24. Prohibition of employment of children in factories, etc.—No child below the age of
fourteen years shall be employed to work in any factory or mine or engaged in any other
hazardous employment.

25. Freedom of conscience and free profession, practice and propagation of religion.—(1)
Subject to public order, morality and health and to the other provisions of this Part, all persons
are equally entitled to freedom of conscience and the right freely to profess, practise and
propagate religion.

26. Freedom to manage religious affairs.

29. Protection of interests of minorities.

2. Directive Principles of State Policy

An important feature of the constitution is the Directive Principles of State Policy. Although the
Directive Principles are asserted to be "fundamental in the governance of the country," they are
not legally enforceable. Instead, they are guidelines for creating a social order characterized by
social, economic, and political justice, liberty, equality, and fraternity as enunciated in the
constitution's preamble.

1. Introduction

The Directive Principles are an amalgam of diverse subjects embracing the life of the nation
and include principles which are general statements of social policy, principles of
administrative policy, socio-economic rights and a statement of the international policy of the
country.

The sanction behind the Directives is, of course, political and not juridical. Though these
Directives are not cognizable by the court and, if the Government of the day fails to carry out
these objectives, no court can make the Government implement them, yet, these principles have
been declared to be “fundamental in the governance of the country”.

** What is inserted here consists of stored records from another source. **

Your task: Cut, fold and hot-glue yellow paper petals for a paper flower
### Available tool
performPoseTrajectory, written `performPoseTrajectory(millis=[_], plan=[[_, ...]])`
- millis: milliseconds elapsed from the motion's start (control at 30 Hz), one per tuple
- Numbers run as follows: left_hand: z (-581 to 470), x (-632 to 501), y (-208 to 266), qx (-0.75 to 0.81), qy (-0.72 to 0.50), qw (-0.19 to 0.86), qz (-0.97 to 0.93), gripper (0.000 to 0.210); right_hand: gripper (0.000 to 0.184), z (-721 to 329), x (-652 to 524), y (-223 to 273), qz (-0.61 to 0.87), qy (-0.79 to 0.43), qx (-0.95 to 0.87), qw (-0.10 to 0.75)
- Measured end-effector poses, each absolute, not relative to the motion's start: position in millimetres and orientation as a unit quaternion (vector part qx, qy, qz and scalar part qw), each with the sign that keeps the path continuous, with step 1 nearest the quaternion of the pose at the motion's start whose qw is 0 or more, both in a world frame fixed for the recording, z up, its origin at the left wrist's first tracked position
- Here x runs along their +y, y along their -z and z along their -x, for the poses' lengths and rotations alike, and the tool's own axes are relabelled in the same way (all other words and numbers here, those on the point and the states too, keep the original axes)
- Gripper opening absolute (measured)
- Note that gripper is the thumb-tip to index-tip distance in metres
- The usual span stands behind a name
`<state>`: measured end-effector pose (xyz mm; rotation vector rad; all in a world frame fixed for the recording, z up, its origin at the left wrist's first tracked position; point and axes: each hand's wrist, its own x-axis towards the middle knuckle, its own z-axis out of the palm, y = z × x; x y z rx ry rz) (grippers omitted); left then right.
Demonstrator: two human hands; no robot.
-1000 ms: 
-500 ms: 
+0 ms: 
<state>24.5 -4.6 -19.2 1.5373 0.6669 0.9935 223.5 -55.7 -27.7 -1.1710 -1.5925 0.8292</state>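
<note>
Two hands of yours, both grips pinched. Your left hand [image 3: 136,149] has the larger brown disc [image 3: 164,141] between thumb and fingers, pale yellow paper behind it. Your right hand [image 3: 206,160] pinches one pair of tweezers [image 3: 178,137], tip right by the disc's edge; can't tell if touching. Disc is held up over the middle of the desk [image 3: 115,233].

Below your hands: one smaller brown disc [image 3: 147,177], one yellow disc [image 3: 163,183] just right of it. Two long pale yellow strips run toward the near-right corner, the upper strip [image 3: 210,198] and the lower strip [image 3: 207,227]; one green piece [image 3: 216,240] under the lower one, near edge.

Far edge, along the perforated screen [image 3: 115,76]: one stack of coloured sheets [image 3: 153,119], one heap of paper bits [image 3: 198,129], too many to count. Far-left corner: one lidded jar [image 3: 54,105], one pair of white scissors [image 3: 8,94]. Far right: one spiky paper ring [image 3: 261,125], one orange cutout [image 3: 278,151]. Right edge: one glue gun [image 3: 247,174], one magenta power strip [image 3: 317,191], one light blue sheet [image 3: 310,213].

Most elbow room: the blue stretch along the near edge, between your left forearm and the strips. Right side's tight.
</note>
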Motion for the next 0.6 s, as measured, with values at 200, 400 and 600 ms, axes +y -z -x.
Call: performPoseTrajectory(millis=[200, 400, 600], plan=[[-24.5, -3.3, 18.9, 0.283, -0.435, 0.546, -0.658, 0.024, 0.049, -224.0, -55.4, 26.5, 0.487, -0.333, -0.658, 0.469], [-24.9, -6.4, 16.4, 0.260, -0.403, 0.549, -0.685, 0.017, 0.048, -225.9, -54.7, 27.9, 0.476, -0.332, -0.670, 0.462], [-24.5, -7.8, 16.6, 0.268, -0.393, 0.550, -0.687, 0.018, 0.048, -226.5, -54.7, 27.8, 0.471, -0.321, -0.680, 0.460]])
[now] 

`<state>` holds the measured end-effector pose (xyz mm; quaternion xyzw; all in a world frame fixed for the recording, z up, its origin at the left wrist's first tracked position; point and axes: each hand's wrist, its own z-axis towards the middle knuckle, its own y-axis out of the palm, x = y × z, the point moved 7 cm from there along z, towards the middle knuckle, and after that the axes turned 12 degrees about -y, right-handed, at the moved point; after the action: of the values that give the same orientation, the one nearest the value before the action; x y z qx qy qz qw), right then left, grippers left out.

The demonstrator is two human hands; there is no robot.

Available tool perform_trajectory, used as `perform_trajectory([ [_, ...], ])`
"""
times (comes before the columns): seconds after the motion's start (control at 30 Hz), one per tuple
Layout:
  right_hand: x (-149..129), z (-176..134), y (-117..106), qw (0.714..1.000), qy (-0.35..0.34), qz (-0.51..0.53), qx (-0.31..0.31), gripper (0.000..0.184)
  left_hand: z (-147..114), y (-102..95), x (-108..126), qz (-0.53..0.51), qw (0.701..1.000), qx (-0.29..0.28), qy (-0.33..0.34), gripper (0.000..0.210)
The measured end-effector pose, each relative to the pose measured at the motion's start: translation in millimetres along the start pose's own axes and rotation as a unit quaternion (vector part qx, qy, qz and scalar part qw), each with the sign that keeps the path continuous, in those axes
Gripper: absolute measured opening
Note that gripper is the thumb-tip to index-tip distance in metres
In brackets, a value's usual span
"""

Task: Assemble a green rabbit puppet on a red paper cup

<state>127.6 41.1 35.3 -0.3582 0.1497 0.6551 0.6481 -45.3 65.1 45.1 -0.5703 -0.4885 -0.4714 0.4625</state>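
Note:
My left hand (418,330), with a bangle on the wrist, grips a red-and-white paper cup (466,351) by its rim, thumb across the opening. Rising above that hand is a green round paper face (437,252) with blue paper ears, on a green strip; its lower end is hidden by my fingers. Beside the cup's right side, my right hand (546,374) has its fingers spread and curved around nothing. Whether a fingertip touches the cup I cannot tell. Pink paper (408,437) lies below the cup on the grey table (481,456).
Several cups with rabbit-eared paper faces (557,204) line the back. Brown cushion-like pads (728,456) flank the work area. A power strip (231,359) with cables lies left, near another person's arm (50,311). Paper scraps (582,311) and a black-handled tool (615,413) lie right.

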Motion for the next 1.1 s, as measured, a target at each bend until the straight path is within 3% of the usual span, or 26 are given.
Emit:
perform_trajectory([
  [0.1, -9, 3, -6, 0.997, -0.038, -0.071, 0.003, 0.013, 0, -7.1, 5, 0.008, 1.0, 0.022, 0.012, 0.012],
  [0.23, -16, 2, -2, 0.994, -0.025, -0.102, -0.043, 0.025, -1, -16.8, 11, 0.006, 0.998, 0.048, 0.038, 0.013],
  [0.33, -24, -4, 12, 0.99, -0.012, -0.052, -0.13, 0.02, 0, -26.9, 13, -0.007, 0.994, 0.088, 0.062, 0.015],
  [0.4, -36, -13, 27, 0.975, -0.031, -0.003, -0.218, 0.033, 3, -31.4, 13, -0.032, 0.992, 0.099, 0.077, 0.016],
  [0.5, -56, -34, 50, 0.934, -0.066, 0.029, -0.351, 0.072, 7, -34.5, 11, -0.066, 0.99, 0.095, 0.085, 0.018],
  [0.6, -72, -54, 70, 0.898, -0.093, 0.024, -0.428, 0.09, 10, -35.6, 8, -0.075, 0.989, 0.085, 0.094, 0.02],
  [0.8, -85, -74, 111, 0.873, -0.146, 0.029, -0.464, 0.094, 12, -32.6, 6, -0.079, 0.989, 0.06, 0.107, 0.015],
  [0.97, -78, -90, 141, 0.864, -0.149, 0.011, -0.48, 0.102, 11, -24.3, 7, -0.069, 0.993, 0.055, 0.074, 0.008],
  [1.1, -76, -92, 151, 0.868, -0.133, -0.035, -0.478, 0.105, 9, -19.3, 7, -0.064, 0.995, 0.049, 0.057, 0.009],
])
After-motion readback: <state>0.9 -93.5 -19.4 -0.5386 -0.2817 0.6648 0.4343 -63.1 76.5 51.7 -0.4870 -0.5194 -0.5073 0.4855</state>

a. Welfare State: The Constitution envisages the establishment of a “Welfare State” at the
federal level as well as the State level. In a Welfare State, the primary duty of the
Government is to secure the welfare of the people.

b. Social Revolution: The Directive Principles of State Policy set forth the humanitarian
socialist precepts that were the aims of the Indian social revolution, i.e., to work for an
egalitarian society, where there is no concentration of wealth, where there is plenty,
where there is equal opportunity for all, to education, to work, to livelihood and where
there is social justice.

c. Emphasizes the ideals of Preamble: The Directive Principles emphasizes, in


amplification of the Preamble, the goal of the Indian polity is not laissez faire, but a
26
Welfare State, where the State has a positive duty to ensure to its citizens social and
economic justice and dignity of the individual.

Overview of Part IV of the Constitution

Part IV contains nineteen articles, from arts. 36 to 51. They could be broadly divided under four
heads, namely, 1) Social Policy Directives, 2) Principles of Administrative Policy, 3) Socio-
Economic Rights, and 4) Principles of International Policy of the country.

• Social Policy Directives: The concept of “Social Justice” which the Constitution of
India engrafted consists of diverse principles essential for the orderly growth and
development of personality of every citizen.

• Promotion of Social Order: The object of every government under Art. 38 is to secure
and protect effectively a social order in which justice, social, economic and political-is
provided to the people in the national life. This Article, read with Art. 41, which calls
for right to work, education and public assistance for weaker sections, makes it a duty
of the State to grant pension to retired Government servants as well as their dependents.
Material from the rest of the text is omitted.